Alice On Her Way, by Phyllis Reynolds Naylor

The Alice series was one of the first YA books I read when I started my adult rediscovery of children's books....

The charming part of the series is that Naylor takes us very slowly through the life of a young woman growing up in Bethesda, giving us the continuity of her experiences and friends, and doing so at only a few months at a time. Counting the prequels, we've watched Alice grow from 8 to 16, and this is simply the latest continuation of her life.

In Alice On Her Way, Alice McKinley takes a school trip to NYC, falls in love with Sam and then decides to break up with him, goes through a church-sponsored sex education class, and gets her driver's license.

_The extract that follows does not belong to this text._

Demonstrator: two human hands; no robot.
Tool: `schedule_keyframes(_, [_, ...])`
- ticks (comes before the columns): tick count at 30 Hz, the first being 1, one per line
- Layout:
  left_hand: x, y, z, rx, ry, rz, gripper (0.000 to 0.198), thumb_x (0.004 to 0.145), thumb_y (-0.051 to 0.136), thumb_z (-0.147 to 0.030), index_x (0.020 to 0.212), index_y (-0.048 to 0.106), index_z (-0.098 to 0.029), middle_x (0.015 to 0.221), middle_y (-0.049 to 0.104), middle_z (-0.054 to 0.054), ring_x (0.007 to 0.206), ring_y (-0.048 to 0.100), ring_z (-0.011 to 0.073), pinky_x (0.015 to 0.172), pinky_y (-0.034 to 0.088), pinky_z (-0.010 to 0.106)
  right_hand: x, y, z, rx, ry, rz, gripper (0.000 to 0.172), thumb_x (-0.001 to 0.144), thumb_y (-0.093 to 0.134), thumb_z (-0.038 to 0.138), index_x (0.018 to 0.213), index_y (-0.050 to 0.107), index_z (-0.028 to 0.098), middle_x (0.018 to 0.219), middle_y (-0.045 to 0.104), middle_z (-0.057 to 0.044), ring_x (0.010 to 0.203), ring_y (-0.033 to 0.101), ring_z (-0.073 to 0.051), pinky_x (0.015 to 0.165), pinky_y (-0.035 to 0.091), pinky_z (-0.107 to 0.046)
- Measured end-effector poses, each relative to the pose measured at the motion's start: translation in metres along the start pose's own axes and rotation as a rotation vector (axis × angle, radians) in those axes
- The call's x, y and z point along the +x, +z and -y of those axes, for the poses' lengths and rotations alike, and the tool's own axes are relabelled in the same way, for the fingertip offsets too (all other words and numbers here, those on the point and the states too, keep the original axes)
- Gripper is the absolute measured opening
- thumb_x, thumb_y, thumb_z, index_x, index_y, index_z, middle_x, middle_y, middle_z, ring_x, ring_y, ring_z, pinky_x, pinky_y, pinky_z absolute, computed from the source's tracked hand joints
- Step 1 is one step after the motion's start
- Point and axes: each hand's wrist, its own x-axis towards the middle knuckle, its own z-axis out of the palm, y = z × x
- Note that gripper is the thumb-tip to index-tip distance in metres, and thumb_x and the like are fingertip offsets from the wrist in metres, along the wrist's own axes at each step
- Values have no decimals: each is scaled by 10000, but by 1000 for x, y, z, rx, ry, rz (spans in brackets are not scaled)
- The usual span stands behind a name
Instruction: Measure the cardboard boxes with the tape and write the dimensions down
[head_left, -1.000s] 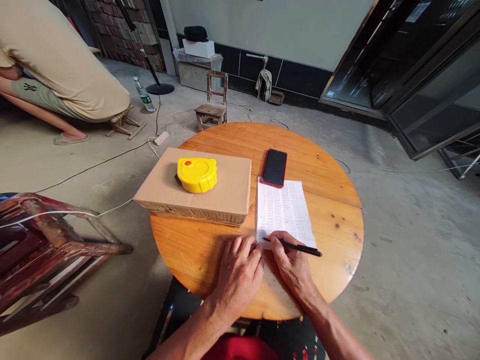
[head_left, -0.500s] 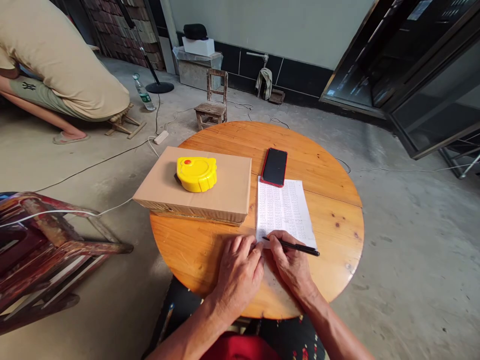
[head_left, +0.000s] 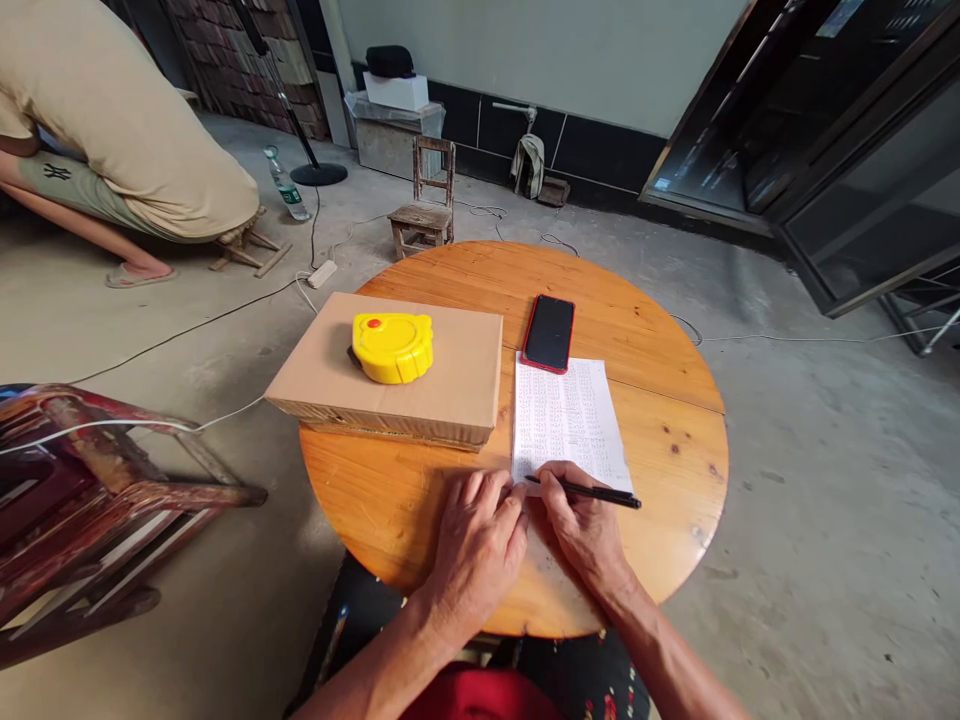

There's some realizations of her new life with a step mother and watching her older brother grow a more independent life.

When I first started reading the books, they seems so amazingly revealing and revolutionary, but I really didn't know much about the genre. Now that I've read more, they are not nearly as appealing anymore. Naylor, like Judy Blume, has a big mission to talk about sex as much as she can. And while teens are interested in the subject, Naylor really has a crusade on -- one which even her protagonist seems to find a bit over the top! And while Naylor has her story up to date (with the girls IM'ing each other, for example), there's a certain flat innocence to the story. In Alice's world, there are no metal detectors in schools and no drugs. There is sex, of course, but it has an innocence to it, that belies reality even in a posh suburb like Bethesda. Again, YA lit has gotten grittier and it is hard to imagine teens reading these books. Maybe for the pre-teen market, Alice would still be fun.